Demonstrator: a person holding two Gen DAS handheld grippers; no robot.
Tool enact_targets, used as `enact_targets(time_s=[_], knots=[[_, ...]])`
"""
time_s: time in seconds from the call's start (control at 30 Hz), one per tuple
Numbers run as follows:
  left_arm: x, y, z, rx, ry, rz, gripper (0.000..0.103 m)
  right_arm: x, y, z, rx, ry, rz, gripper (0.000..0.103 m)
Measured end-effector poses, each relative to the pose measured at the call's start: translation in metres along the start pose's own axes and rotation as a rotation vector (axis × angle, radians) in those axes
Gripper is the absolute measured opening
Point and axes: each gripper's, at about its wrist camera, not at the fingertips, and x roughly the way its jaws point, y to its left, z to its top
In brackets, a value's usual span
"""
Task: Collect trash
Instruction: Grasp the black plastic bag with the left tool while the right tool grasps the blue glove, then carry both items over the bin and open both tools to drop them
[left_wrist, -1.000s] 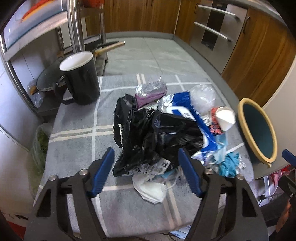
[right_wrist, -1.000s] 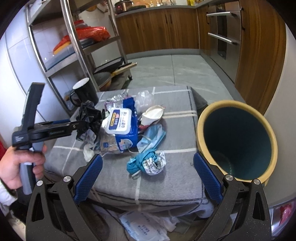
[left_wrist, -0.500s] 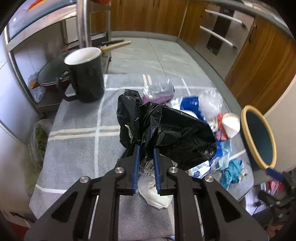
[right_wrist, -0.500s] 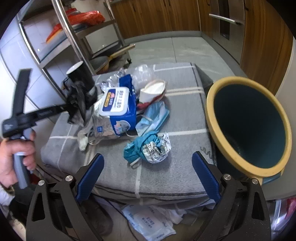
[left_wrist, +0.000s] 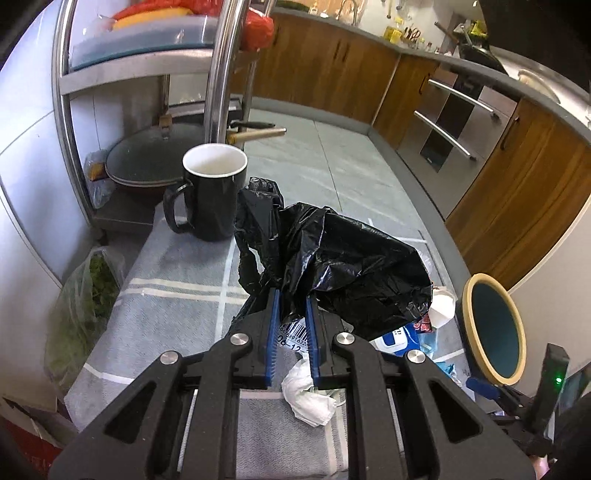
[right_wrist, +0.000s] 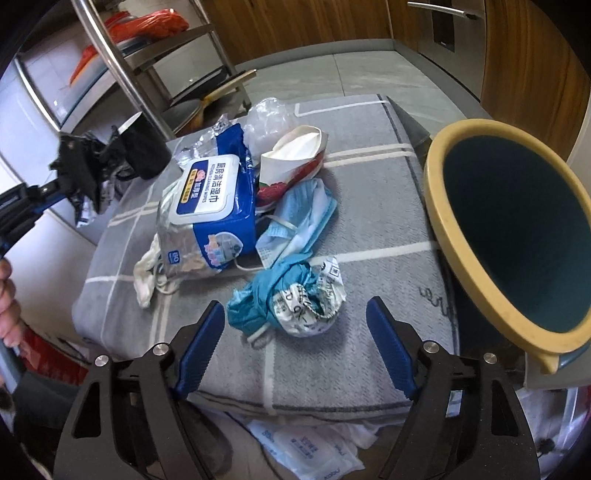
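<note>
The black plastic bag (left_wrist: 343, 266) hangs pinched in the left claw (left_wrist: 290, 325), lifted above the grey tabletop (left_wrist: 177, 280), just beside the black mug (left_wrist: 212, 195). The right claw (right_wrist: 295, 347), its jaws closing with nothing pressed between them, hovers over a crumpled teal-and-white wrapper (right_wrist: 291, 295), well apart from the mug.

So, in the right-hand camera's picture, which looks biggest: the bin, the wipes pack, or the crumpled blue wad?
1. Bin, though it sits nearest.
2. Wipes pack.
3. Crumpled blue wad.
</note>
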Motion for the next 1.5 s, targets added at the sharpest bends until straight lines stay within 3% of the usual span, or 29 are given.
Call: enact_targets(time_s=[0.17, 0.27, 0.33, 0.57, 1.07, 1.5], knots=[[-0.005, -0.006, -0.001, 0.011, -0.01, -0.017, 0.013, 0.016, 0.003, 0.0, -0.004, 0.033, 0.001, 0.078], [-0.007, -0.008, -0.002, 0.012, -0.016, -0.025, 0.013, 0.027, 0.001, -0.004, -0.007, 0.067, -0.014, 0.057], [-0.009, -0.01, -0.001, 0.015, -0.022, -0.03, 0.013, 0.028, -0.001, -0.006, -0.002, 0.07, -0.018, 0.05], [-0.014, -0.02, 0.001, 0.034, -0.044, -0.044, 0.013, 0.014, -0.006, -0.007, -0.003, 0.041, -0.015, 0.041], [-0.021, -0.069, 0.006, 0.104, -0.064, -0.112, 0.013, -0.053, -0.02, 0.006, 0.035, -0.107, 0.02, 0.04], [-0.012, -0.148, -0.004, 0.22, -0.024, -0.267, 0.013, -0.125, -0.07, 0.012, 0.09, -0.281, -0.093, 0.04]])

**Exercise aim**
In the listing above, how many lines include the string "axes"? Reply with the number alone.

**Exercise result**
2